WHAT IS BEING ASKED
Transcribe exactly the lines from the top of the records below through the line that holds "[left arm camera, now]", both included, with no pictures.
::::::::
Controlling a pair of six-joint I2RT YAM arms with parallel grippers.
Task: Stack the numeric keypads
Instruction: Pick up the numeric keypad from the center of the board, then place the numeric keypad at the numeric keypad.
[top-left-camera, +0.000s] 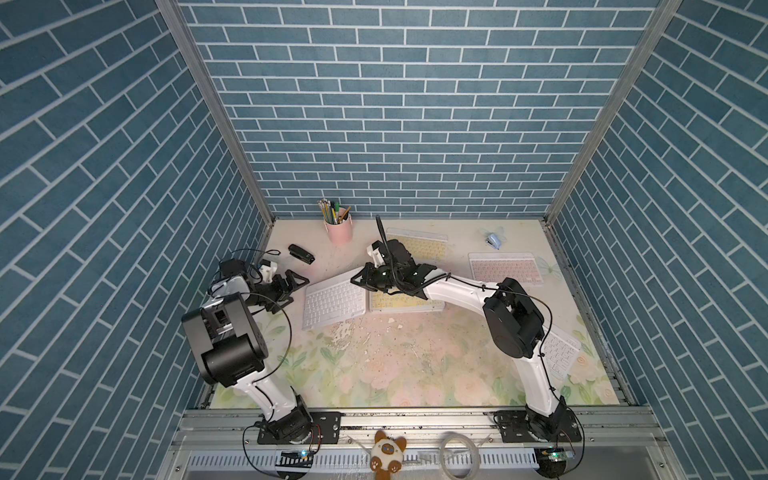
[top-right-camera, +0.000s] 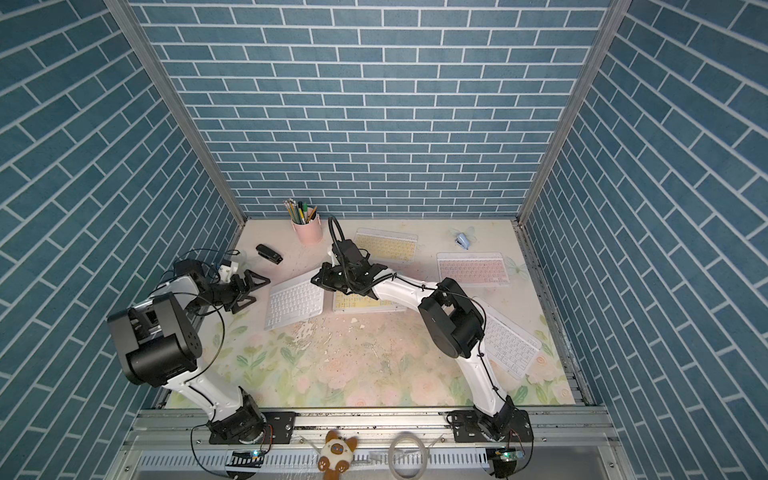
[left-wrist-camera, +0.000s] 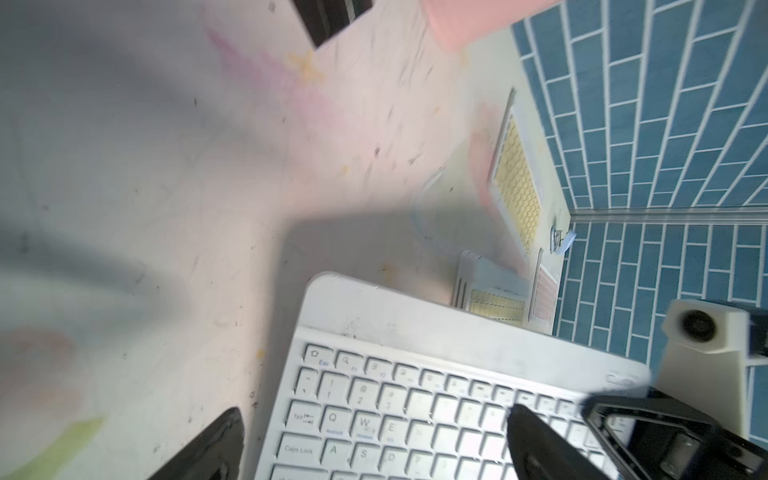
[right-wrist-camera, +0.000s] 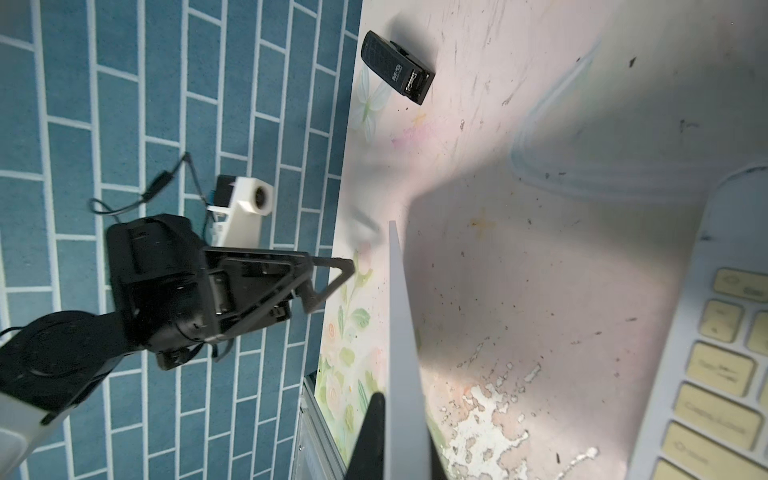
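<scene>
A white-keyed keypad (top-left-camera: 334, 301) lies tilted at mid-table, and its right end is pinched edge-on in my right gripper (right-wrist-camera: 401, 399), which is shut on it. My left gripper (top-left-camera: 297, 286) stands open at the keypad's left end. In the left wrist view one of its fingers (left-wrist-camera: 224, 440) hangs over the mat and the other over the keys (left-wrist-camera: 436, 395). Beside the white one, a yellow keypad (top-left-camera: 405, 302) lies partly under my right arm. Further keypads are a yellow one (top-left-camera: 419, 243) at the back, a pink one (top-left-camera: 505, 268) and a white one (top-right-camera: 511, 345) at the right.
A pink pencil cup (top-left-camera: 338, 230) stands at the back. A black stapler (top-left-camera: 301, 253) lies at the back left, close to my left gripper. A small light-blue stapler (top-left-camera: 493, 241) sits at the back right. Blue brick walls enclose three sides.
</scene>
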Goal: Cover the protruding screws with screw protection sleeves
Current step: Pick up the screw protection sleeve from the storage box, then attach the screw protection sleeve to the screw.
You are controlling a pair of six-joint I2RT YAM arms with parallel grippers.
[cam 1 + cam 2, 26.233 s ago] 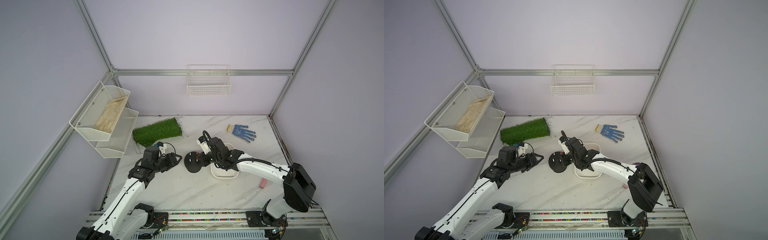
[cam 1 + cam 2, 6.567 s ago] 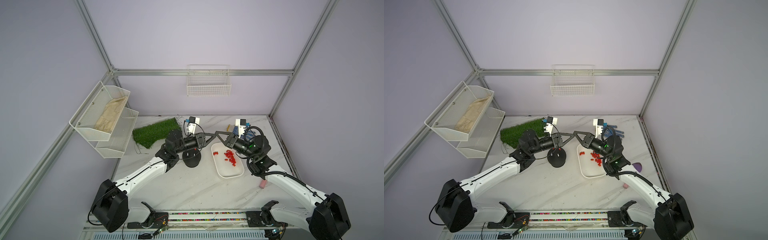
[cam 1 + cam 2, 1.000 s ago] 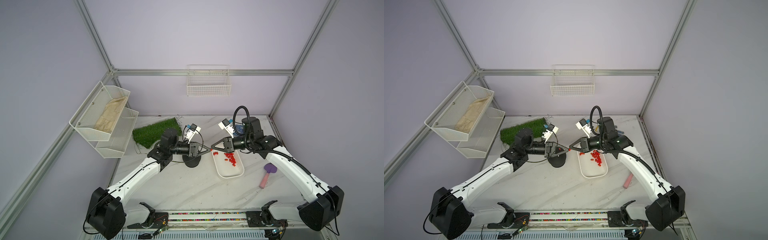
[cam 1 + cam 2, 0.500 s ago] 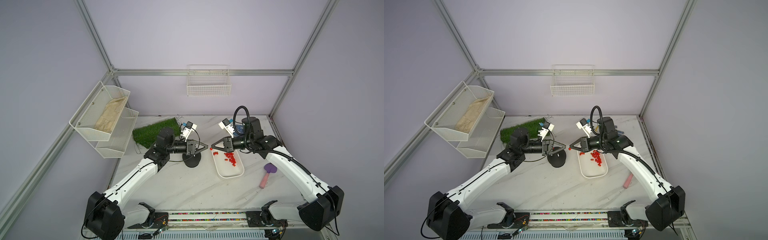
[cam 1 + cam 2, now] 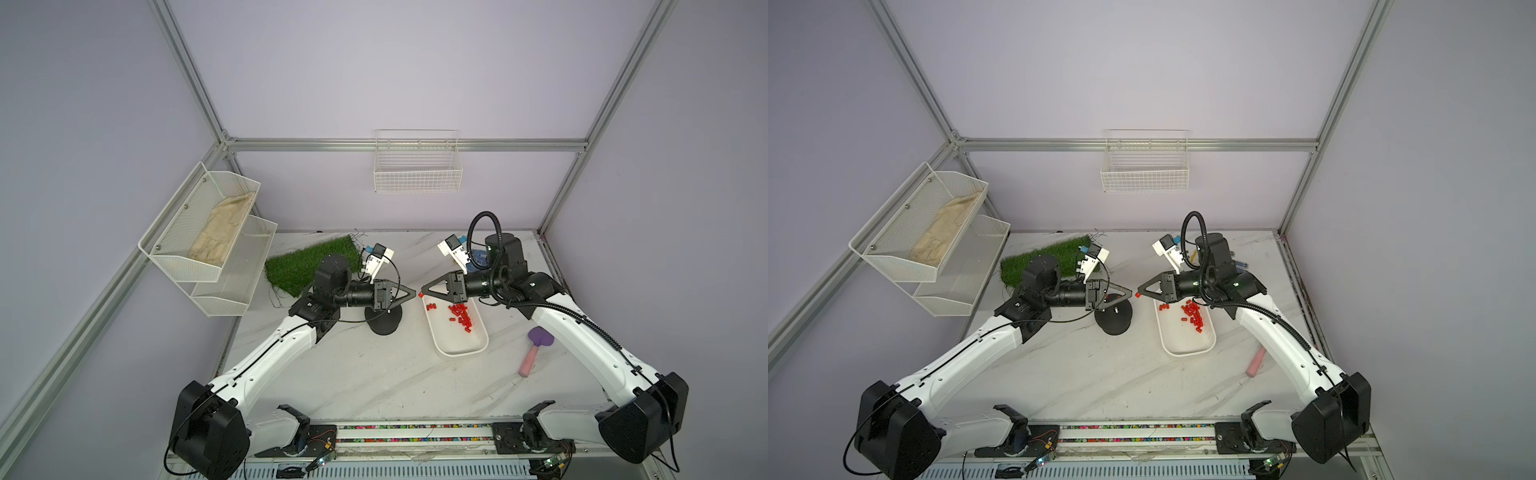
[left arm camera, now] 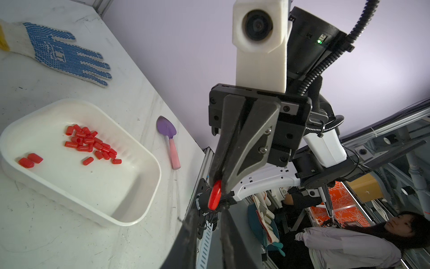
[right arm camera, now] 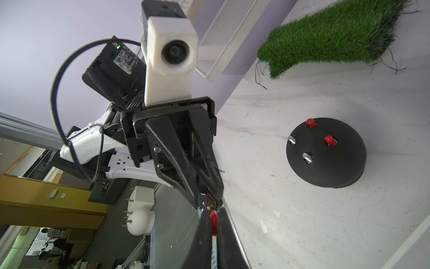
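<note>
On marble tabletop (image 5: 374, 374): white tray (image 5: 459, 354) (red sleeves (image 5: 459, 313) inside) | lilac walls (image 5: 374, 83)

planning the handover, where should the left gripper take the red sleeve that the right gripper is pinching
I'd pinch the free end of the red sleeve poking past the right gripper's tips, coming head-on with the left gripper. It is a tiny cylinder, and the closed tips cover its other end.
</note>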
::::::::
FINAL ANSWER
Controlling a pair of six-joint I2RT YAM arms with parallel grippers.
Task: Stack the numeric keypads
Instruction: Pick up the numeric keypad from the center of the board, then place the numeric keypad at the numeric keypad.
[top-left-camera, +0.000s] 
[top-right-camera, +0.000s] 
[left-wrist-camera, +0.000s] 
[right-wrist-camera, +0.000s] 
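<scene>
A white-keyed keypad (top-left-camera: 334, 301) lies tilted at mid-table, and its right end is pinched edge-on in my right gripper (right-wrist-camera: 401, 399), which is shut on it. My left gripper (top-left-camera: 297, 286) stands open at the keypad's left end. In the left wrist view one of its fingers (left-wrist-camera: 224, 440) hangs over the mat and the other over the keys (left-wrist-camera: 436, 395). Beside the white one, a yellow keypad (top-left-camera: 405, 302) lies partly under my right arm. Further keypads are a yellow one (top-left-camera: 419, 243) at the back, a pink one (top-left-camera: 505, 268) and a white one (top-right-camera: 511, 345) at the right.
A pink pencil cup (top-left-camera: 338, 230) stands at the back. A black stapler (top-left-camera: 301, 253) lies at the back left, close to my left gripper. A small light-blue stapler (top-left-camera: 493, 241) sits at the back right. Blue brick walls enclose three sides.
</scene>
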Goal: Cover the protruding screws with screw protection sleeves
Current step: Pick up the screw protection sleeve from the storage box, then attach the screw protection sleeve to the screw.
You are controlling a pair of six-joint I2RT YAM arms with parallel grippers.
[cam 1 + cam 2, 26.233 s ago] 
[cam 1 + cam 2, 6.567 s ago] 
[cam 1 + cam 2, 1.000 s ago] 
[cam 1 + cam 2, 0.500 s ago] 
[cam 1 + cam 2, now] 
[left arm camera, now] 

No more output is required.